In the data below, which lines hold the word "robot"? Copy them.

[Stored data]
# # #

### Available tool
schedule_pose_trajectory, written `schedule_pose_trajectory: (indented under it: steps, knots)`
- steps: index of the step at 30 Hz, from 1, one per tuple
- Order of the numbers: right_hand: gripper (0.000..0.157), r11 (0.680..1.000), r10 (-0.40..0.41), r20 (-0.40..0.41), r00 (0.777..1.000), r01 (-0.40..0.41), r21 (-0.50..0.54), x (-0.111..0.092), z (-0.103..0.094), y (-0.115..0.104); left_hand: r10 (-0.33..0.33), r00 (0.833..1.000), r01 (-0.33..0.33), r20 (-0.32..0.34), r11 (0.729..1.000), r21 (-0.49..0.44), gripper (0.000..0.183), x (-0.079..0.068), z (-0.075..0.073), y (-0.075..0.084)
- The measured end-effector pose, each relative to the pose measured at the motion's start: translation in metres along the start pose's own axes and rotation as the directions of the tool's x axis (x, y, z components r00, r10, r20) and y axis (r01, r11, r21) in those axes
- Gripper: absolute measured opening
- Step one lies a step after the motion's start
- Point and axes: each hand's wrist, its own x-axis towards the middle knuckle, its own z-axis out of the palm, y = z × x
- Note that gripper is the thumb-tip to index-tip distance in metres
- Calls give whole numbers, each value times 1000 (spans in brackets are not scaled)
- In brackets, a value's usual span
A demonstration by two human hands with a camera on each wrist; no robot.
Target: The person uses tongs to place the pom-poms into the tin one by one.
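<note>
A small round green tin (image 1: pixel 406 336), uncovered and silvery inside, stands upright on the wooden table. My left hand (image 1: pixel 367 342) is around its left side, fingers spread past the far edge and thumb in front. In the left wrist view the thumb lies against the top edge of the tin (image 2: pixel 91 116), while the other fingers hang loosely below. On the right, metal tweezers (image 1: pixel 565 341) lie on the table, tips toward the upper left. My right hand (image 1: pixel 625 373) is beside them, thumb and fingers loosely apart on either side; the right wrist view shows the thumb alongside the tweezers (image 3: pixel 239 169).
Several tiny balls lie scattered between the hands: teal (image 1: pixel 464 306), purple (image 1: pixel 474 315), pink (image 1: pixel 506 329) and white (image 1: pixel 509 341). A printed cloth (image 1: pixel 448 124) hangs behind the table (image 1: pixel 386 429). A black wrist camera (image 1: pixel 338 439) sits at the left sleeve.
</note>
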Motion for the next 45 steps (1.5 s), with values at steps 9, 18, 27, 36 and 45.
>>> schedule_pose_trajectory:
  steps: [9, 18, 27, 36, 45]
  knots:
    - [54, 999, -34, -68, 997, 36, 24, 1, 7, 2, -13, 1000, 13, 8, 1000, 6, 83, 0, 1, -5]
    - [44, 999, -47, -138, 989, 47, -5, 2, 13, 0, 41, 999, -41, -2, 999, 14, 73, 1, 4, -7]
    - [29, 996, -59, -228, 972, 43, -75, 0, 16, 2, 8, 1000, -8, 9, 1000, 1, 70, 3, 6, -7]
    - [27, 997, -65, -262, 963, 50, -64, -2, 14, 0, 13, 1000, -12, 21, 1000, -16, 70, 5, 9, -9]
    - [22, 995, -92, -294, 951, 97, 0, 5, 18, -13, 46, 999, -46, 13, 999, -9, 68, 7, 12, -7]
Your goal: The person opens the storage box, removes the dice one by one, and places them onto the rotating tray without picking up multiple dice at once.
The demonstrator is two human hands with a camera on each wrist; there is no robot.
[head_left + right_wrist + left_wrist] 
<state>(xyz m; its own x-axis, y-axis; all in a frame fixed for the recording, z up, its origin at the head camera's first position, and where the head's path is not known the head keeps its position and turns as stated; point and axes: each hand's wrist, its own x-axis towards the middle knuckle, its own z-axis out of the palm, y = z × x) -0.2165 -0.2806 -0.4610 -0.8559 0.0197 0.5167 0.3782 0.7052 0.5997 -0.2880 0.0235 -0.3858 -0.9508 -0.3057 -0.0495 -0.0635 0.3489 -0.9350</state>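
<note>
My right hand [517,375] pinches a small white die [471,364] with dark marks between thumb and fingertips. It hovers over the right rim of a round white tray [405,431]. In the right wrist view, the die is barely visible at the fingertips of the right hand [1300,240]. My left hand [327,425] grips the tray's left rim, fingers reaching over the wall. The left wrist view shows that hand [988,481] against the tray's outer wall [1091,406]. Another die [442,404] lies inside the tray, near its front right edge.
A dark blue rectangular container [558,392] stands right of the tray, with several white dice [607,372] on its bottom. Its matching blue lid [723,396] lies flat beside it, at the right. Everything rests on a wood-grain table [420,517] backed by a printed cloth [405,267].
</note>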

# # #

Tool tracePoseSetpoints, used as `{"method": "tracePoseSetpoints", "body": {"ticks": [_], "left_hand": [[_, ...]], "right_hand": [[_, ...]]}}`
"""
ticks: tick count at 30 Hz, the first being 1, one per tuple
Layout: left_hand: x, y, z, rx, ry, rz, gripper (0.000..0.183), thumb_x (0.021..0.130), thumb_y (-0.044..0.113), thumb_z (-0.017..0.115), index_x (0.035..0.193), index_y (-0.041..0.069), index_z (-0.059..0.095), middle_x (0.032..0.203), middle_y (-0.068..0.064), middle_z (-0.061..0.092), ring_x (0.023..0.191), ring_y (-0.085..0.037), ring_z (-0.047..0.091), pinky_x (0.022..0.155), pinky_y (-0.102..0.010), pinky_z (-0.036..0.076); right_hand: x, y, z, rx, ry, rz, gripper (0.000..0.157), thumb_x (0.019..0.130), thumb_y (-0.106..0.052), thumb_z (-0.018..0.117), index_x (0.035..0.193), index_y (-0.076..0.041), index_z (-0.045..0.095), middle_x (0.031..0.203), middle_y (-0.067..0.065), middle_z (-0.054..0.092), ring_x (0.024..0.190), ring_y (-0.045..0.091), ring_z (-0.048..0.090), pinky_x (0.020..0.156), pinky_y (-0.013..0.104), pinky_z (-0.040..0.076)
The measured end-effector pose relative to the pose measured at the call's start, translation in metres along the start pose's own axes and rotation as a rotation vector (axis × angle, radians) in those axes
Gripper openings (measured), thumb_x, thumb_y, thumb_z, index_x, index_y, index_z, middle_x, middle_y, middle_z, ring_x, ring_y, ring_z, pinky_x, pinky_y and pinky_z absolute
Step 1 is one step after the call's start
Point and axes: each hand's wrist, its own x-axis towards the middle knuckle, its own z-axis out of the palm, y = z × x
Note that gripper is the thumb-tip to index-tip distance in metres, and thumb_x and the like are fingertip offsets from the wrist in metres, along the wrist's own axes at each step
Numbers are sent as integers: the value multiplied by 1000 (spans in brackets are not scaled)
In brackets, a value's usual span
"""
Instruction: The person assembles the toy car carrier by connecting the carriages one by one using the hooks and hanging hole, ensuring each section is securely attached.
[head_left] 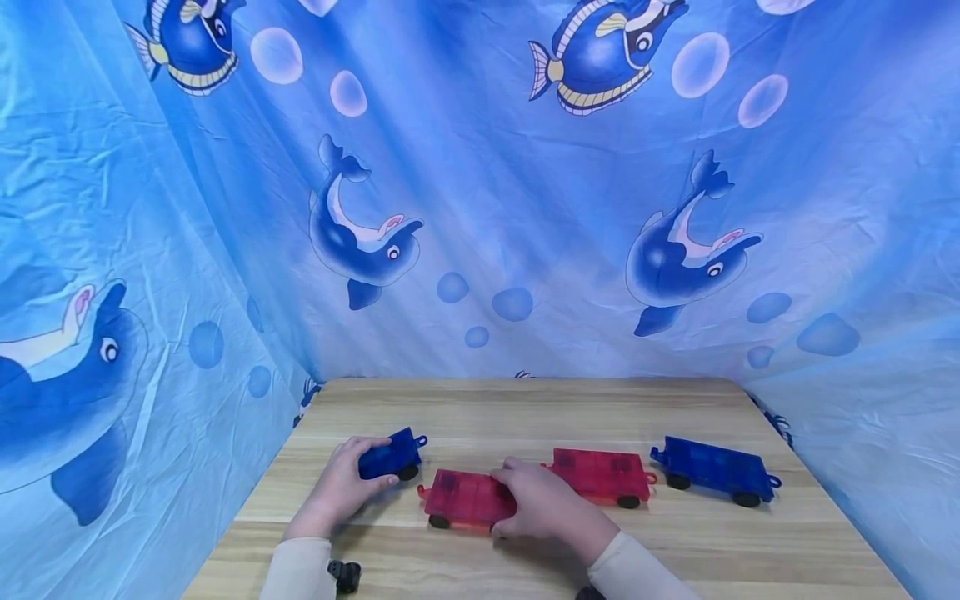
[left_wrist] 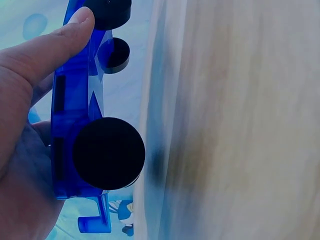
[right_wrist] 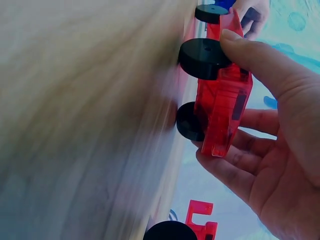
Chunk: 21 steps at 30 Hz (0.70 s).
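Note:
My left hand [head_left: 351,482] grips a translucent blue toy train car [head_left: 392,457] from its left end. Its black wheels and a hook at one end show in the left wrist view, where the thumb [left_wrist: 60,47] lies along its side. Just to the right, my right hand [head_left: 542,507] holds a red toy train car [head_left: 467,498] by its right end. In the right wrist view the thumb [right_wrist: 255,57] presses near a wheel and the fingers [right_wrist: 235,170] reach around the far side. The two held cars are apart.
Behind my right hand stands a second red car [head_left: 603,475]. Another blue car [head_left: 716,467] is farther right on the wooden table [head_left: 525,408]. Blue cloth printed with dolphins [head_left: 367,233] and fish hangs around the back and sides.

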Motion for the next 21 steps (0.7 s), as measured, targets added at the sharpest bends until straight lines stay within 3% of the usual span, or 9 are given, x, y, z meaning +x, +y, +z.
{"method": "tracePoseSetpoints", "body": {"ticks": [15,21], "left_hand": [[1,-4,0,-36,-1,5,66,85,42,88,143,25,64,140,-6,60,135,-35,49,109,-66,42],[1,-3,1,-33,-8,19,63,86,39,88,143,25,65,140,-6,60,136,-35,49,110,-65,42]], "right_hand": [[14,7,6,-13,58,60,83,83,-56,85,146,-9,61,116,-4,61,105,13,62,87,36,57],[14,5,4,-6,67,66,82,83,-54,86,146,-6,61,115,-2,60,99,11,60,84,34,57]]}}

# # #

• _RESPONSE AREA_:
A demonstration by two human hands with a camera on each wrist; no robot.
The demonstrator is two human hands with a camera on each wrist; there is no robot.

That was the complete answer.